Contributors are generally too trusting and loyal.  Even now with Stocksy... why are people wanting to get in the door without knowing what they're about, without seeing their legal terms?  So far they sound great but how do we know if they're worth joining?  Are people just trusting Livingstone because he's the founder of iStock?  Hasn't any learnt anything after iStock?  Don't trust anyone.   It's business... look after your side of it and read and understand the contracts before agreeing to anything.
You realize that the choice was take it or leave it, just like it says in Shutterstock's terms.  " IF YOU DO NOT AGREE WITH ANY OF THE CHANGES PLEASE REMOVE ALL OR THAT PORTION OF YOUR SUBMITTED CONTENT TO WHICH YOU DO NOT WISH THE CHANGES TO APPLY FROM THE SHUTTERSTOCK WEBSITE."  People "agreed" to the terms because they wanted to keep licensing their content on Istock, simple as that.  Like you said this is about business, not loyalty, trust or agreeing with everything in the contract.
So, leave it. Dont sign it if because you dont want to lose the money, but then complain when the crap hits the fan. Sorry, but that just a lame excuse.

You signed it, you live by it. Take it or leave it.

But its money, people. Money creates greed. People dont want to give up the money and sign it, even tho it will bite them in the ass. Its the power of money.
There is a big difference between someone with a couple hundred images making 50 bucks a month choosing to delete their portfolio and someone making 300,000 dollars with 10,000 images choosing to delete 95% of their income.  It's very easy to choose for some people and nearly impossible for others.  I guess money isn't very important to you so whenever you disagree with something at work you can quit and when you don't like the terms of a stock site you can just quit that too without giving it a second thought, you are in a different position than many of us.
It is important to me, money, and I would sign the thing as well. But I am greedy. And I am complaining as well, but I know I can only blame me. Thats the point.

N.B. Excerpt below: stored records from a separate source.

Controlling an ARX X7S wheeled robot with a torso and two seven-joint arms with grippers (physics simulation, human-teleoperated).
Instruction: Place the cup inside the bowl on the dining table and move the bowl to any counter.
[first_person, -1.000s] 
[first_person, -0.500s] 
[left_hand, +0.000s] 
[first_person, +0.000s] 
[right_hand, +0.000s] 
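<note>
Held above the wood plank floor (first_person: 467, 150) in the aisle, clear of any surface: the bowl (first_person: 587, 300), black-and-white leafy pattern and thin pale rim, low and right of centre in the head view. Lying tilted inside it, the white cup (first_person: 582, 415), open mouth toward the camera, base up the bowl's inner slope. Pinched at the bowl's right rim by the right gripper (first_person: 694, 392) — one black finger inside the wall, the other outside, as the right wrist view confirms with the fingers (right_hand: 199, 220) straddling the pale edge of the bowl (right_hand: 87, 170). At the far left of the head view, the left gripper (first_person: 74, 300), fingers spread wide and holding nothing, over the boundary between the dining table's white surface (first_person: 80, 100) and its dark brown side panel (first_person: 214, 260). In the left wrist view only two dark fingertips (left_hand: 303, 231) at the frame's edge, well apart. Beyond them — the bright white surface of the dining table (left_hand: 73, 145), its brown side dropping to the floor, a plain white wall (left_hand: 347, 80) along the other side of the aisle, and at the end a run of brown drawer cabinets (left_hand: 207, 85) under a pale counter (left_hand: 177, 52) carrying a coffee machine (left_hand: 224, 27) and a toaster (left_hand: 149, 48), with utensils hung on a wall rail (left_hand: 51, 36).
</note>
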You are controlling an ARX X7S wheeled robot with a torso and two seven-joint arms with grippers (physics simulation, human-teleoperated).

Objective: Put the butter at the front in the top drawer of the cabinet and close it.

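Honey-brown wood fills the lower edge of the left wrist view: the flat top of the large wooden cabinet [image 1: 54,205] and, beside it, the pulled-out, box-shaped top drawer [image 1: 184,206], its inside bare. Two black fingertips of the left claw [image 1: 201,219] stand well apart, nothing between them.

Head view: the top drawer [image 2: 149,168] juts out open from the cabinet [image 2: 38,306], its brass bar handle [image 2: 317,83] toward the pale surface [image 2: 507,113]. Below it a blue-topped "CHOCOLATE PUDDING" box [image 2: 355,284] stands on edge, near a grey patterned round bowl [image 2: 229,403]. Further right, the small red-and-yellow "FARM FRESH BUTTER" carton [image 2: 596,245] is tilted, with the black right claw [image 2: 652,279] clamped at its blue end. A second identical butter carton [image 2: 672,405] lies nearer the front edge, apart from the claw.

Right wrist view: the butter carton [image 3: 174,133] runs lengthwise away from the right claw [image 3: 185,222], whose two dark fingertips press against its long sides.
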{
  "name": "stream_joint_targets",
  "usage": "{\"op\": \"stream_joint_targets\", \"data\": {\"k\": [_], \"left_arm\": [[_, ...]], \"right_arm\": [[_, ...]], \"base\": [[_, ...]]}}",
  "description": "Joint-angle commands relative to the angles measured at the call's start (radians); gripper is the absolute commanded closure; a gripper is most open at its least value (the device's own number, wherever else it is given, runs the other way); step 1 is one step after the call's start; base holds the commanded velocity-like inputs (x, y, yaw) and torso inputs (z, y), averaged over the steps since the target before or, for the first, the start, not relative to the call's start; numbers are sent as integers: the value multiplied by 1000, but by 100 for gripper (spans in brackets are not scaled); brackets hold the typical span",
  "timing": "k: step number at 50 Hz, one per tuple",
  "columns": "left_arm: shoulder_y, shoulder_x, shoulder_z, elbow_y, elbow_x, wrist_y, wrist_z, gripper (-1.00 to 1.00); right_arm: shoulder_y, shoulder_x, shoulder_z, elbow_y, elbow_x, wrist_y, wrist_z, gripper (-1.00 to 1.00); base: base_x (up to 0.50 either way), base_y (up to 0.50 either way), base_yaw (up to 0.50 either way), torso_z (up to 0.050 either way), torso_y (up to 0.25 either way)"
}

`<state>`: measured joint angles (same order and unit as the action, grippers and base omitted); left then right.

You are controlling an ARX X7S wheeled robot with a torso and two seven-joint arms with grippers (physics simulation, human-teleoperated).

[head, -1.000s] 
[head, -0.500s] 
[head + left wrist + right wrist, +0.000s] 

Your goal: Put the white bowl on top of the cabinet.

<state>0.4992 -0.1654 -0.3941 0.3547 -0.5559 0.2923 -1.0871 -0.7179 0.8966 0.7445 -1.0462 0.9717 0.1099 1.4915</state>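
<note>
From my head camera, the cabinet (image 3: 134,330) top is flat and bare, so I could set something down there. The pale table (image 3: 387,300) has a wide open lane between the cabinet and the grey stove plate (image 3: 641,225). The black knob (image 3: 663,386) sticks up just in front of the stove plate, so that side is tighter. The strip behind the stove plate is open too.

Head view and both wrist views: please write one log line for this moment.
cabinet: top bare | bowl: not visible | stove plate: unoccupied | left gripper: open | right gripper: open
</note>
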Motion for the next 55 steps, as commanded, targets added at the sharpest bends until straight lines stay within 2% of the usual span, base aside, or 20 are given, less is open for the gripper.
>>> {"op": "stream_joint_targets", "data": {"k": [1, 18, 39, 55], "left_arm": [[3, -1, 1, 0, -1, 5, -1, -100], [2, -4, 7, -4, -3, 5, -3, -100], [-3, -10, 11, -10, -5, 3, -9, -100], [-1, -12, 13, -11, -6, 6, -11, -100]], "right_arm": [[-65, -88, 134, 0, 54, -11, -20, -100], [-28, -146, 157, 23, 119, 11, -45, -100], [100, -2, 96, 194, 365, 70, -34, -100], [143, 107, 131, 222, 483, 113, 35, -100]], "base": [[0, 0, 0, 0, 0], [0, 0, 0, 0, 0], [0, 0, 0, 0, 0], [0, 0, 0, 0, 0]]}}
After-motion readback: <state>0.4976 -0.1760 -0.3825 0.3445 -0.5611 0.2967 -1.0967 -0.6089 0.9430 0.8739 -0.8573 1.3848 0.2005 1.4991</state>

By  the way, if I dont like my job, I leave, have done it twice and only worked in my advantage. I wont do anything I dont like. But I am sure people stick a few minuses on this post. People are afraid of people who take their fate in their own hands. I do what I like, I work to live. Scary, isnt it.
« Last Edit: February 21, 2013, 18:58 by Poncke »

« Reply #124 on: February 21, 2013, 18:55 »
+1

 Those are the magic words, they took the gamble. And they lost. You cant blame ANYONE but yourself.

What makes you think that I've lost anything?  I've lost nothing at all.  None of my images were used in the Google deal and, so far, I haven't been chucked off the site. 

However, I do have sympathy for those that have had this happen to them and, from my point of view, it is now a gamble that is no longer worth taking.  The odds have changed, that's all.